Merlini turned to Pauline. “And your twin sister, Paulette, Miss Hannum?”
“She died two years ago.”
Mac looked surprised. He said, “I didn’t know that, Pauline.”
“I know. Dad very seldom mentioned her after she married.”
“Who did she marry?” asked Merlini.
“Fellow Dad didn’t like. They eloped in ’33, six years ago. He had been the patch on the show, and it was when he left that Mac joined on.”
Mac nodded agreement, and Merlini started to ask, “What was his name and where did they—”
But Pauline folded up on us. I wasn’t surprised. She hadn’t been in any condition to withstand the shocks she’d been exposed to in the last half-hour. She seemed suddenly to go very limp. In a weak voice she told Mac to get a doctor, and once more requested that we get the hell out and leave her alone. This time we did.
Walter Jennier, the equestrian director, stood just outside the performer’s entrance with an annoyed look on his face. “Mac,” he called, seeing us, “where’s Garner? Have you seen him?”
Mac shook his head. “No,” he said rather curtly and turned his attention to Deep-Sea Ed, who had just arrived. “Stick here,” he said, “I’ll be right back. See about that doctor.” He hurried off toward the front door.
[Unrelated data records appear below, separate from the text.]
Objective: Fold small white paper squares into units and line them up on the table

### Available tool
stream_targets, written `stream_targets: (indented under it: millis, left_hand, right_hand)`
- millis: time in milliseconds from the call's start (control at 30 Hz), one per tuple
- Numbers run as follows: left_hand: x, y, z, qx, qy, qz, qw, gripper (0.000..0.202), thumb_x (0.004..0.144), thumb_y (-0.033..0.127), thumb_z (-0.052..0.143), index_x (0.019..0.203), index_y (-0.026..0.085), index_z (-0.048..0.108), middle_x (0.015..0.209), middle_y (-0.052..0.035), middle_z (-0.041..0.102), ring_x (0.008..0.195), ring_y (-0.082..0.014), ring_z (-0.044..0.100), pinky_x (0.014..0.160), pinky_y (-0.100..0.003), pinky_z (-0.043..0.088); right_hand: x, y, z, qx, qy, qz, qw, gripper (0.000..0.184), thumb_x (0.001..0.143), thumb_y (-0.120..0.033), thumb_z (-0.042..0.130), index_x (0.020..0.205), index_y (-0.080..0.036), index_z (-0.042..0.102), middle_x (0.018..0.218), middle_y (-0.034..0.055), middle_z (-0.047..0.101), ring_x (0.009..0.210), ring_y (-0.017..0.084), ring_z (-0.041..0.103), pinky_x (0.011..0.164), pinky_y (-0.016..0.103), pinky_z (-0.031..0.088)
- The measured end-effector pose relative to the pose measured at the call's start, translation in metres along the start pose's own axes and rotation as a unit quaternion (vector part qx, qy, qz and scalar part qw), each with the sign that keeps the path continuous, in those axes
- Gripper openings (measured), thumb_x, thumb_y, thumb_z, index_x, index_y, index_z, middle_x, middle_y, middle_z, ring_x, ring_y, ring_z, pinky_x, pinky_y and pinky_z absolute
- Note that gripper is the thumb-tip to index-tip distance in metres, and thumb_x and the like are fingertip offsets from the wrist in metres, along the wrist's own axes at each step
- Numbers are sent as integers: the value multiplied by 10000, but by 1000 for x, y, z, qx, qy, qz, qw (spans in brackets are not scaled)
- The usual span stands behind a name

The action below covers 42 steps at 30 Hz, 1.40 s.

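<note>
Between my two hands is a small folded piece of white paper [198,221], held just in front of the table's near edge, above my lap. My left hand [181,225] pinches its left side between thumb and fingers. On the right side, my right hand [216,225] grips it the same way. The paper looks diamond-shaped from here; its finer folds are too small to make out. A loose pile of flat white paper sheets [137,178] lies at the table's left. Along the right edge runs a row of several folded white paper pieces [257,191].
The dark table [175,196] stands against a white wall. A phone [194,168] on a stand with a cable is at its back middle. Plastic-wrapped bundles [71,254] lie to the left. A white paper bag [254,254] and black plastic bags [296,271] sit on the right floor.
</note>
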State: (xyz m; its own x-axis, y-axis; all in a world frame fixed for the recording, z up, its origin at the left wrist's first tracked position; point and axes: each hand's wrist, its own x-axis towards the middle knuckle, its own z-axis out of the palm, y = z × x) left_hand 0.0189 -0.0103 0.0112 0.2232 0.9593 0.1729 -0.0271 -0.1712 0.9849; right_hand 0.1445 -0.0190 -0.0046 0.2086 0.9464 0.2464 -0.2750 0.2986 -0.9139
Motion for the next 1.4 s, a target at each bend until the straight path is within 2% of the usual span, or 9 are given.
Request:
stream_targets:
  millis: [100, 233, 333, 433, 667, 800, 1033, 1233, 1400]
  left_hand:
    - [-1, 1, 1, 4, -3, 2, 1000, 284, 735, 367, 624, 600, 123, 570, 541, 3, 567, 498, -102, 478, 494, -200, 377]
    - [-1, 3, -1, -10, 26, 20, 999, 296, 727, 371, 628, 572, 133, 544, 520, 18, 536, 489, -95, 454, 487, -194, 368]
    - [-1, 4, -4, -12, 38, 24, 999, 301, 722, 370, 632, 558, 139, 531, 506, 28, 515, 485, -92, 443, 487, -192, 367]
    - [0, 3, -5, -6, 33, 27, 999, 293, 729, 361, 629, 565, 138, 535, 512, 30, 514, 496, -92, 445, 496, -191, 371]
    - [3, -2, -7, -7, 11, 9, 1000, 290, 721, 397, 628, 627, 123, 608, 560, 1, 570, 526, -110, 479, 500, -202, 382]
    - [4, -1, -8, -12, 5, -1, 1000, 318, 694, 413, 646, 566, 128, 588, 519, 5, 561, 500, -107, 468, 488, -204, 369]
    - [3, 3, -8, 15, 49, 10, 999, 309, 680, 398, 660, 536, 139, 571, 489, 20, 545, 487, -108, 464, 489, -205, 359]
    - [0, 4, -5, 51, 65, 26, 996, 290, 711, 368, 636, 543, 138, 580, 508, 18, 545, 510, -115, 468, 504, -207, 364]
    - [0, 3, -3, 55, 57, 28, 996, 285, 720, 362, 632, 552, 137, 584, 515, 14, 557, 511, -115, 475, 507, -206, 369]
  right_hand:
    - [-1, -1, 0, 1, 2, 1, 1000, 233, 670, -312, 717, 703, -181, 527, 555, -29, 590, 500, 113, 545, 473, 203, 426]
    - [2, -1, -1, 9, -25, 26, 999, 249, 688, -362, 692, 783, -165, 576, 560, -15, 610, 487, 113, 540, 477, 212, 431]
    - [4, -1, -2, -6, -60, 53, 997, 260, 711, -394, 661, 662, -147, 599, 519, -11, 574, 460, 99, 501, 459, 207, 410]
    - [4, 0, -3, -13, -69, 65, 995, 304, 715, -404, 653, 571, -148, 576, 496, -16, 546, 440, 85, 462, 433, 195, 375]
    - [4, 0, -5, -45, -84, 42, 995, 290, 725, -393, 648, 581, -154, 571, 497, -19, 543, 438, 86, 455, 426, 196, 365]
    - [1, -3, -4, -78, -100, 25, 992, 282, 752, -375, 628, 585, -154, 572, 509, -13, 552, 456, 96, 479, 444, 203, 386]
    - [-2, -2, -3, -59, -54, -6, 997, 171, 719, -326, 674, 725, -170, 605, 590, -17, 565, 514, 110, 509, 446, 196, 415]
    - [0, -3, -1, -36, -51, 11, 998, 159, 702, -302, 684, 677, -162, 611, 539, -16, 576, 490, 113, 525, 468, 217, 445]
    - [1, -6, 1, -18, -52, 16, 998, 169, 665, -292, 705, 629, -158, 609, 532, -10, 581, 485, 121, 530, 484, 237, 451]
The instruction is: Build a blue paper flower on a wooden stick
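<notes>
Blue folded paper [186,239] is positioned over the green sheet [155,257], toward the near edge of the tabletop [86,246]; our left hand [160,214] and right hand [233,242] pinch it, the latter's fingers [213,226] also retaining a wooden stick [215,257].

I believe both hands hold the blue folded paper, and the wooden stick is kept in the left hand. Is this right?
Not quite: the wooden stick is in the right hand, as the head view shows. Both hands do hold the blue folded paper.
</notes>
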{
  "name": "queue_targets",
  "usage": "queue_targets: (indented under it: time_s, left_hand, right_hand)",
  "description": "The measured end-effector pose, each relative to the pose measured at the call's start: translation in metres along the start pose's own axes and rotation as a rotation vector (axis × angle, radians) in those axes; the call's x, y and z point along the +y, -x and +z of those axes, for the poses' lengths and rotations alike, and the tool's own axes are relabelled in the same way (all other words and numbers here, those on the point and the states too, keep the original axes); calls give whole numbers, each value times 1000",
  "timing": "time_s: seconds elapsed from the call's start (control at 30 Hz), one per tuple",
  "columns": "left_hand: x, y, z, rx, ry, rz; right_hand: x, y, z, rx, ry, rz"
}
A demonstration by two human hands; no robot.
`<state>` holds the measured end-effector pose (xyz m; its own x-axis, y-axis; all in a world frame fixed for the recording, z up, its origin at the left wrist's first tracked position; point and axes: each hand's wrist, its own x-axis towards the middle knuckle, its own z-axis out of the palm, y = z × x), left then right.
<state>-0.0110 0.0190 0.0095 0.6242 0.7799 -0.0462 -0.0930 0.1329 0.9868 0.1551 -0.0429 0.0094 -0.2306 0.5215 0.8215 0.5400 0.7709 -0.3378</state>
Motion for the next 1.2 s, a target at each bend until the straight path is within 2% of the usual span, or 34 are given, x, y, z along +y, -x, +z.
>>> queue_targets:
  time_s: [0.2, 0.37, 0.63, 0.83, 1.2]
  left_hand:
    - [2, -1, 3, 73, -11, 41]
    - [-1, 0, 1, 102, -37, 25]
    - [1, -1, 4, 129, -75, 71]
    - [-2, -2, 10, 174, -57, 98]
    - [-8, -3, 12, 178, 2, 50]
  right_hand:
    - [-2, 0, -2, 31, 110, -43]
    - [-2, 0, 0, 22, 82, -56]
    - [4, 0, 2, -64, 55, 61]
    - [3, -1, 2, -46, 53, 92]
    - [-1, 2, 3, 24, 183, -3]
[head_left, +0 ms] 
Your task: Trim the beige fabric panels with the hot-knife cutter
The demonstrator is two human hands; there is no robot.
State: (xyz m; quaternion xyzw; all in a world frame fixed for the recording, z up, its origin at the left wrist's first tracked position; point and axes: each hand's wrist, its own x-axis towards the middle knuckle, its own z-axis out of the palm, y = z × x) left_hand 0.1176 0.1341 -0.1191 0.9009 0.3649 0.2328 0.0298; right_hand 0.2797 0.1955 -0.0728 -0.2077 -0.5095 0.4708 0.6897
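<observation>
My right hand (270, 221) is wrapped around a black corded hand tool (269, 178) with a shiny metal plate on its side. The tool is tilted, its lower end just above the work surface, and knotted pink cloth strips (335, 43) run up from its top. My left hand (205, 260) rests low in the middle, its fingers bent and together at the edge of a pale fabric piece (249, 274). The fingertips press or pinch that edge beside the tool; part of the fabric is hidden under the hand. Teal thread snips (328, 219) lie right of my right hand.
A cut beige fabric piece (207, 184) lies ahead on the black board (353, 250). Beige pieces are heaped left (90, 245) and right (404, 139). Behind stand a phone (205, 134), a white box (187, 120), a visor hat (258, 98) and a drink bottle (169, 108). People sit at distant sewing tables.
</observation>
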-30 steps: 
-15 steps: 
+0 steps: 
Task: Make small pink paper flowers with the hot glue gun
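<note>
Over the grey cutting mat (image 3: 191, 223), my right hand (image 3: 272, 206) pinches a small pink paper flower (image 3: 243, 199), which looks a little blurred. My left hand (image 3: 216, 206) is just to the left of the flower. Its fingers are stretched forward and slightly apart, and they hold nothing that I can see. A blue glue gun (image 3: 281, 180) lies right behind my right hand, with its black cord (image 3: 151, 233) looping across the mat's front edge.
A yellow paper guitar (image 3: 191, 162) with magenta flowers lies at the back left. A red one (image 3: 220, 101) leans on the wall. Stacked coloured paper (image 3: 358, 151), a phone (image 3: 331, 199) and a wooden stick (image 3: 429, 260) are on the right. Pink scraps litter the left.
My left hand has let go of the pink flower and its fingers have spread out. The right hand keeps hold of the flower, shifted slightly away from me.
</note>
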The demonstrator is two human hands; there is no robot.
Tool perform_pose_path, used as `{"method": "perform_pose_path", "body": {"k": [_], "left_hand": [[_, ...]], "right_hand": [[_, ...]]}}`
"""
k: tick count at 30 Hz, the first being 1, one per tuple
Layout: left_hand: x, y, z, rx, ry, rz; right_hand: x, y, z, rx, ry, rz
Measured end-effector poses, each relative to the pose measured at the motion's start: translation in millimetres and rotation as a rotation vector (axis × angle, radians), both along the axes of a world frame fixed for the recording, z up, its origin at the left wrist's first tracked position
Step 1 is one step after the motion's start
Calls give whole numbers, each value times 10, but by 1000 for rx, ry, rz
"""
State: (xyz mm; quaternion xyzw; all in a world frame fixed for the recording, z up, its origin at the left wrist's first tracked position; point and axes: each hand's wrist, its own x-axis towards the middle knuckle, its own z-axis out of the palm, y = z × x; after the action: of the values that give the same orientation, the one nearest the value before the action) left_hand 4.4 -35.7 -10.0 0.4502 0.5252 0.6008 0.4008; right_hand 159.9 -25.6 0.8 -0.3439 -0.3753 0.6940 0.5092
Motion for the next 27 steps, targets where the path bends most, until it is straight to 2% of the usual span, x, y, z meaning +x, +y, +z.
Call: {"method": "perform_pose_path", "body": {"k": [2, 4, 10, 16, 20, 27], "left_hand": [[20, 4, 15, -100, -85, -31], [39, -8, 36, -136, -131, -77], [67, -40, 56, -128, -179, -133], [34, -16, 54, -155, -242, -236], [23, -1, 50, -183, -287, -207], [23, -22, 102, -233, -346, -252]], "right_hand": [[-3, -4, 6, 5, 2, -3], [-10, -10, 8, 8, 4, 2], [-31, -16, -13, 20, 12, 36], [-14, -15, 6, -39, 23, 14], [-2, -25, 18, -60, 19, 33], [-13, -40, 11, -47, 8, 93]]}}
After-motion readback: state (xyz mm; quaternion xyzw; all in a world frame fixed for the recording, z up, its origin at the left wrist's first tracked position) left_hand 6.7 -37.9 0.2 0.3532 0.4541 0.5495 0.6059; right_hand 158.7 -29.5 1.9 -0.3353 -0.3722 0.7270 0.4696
“Who is Garner, Ed?” Merlini asked.
“Clown,” Ed said. “The tramp. He disappeared right after the spec. It’s upset the clown routines. Jennier’s sore and—”
“Wait,” Merlini said, “I want to catch Miss King before she—” He moved off quickly in mid-sentence. Irma King’s car was moving away from the others and turning to leave the lot.
I lit out after him.
“Miss King — or Mrs. Hannum or whatever it is — just a minute.” She stopped the car and looked at him suspiciously.
“Yes?”
“Where were you night before last during the concert?”
“What’s that to you?”
“Nothing,” Merlini said. “But it’s important to you. If you don’t know, there was a murder committed on the lot during that time. There’ll be troopers here any minute now investigating it and—”
“Murder? During the concert? Who?”
“Can’t you guess?”
“No.” She looked worried all the same.
“Where were you?”
“In bed.”
“Anyone drive over with you from Waterboro when you came this morning?”
She answered almost hypnotically, as if she couldn’t help herself, “No. No one.”
Merlini kept the questions coming fast. “Have you lost a bull-hook?”
She nodded, wide-eyed. “But who—”
“Merlini,” I broke in, my voice none too steady, “Look!” I pointed toward Pauline’s trailer. The slovenly, baggy-trousered figure of the tramp clown had just descended from the door of the trailer. He moved quickly, in a furtive manner, and ran hurriedly toward the entrance to the tent.